*What to do*
Take from the data every line in which the word "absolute" is found.

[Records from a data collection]
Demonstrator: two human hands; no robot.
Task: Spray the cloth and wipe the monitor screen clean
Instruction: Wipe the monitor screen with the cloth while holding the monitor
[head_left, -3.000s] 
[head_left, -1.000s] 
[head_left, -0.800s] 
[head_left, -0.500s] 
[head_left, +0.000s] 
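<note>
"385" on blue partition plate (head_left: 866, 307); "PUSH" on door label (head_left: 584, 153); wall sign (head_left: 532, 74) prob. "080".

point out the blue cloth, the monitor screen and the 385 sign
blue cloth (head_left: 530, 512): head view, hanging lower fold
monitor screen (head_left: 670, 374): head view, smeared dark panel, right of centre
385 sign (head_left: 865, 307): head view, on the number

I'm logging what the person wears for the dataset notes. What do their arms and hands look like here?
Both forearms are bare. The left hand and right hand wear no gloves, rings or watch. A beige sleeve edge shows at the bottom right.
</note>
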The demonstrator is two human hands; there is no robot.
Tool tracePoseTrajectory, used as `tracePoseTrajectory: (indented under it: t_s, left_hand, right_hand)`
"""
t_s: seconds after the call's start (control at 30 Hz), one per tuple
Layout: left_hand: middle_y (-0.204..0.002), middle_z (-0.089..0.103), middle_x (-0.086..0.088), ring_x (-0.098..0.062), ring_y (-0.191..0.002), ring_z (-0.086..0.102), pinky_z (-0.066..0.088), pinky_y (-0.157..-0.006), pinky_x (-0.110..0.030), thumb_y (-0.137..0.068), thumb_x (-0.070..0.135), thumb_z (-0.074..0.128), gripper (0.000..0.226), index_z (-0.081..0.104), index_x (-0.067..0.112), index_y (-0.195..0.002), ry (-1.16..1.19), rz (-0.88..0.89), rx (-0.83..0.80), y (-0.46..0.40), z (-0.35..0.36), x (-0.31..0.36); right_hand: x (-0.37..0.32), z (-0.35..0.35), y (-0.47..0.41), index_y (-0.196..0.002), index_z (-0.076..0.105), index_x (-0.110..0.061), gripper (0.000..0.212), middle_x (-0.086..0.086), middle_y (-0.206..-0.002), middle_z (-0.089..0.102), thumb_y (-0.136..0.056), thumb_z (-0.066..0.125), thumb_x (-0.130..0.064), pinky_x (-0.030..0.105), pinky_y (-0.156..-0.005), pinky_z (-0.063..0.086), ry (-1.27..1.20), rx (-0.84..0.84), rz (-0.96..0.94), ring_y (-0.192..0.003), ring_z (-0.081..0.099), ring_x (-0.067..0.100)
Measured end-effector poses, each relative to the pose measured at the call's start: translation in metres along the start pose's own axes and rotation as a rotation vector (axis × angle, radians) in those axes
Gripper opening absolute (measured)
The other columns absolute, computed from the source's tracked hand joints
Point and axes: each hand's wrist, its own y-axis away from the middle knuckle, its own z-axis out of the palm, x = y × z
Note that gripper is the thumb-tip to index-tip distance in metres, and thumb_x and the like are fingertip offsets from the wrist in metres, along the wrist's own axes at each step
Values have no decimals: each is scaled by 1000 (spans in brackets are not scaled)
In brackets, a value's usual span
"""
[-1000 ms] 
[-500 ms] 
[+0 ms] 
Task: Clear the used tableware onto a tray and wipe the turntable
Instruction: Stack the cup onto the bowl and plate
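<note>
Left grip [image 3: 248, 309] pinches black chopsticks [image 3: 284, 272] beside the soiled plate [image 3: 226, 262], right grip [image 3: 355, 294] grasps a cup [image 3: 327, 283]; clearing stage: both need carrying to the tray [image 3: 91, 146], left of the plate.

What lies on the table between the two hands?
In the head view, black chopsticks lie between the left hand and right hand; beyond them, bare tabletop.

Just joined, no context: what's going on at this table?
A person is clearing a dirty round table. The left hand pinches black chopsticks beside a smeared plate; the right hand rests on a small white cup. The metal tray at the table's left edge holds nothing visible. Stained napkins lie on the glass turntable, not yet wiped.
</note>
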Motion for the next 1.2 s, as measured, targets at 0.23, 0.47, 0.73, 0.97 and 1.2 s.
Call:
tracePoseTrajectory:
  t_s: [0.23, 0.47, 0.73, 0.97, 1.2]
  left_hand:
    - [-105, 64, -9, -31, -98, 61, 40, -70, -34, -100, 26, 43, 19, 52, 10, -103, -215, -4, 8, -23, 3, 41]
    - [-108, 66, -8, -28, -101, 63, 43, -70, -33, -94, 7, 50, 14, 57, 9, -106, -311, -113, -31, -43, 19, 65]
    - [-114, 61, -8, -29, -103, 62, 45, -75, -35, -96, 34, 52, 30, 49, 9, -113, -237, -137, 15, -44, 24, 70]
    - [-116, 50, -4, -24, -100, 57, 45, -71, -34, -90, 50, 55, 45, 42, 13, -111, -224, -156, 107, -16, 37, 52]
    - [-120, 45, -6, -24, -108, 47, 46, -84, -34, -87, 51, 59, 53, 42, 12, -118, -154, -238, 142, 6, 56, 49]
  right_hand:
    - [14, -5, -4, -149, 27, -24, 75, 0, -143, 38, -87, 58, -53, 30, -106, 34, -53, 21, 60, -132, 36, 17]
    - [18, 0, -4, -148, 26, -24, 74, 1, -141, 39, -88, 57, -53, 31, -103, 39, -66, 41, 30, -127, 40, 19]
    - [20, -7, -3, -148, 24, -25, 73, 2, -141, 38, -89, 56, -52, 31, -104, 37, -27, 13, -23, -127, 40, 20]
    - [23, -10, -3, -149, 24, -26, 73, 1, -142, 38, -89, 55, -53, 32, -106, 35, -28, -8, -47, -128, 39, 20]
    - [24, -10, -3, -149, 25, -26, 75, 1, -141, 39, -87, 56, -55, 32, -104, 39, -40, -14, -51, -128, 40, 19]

*Output for this task*
Gripper opening absolute (measured)
The other columns absolute, computed from the source's tracked hand joints

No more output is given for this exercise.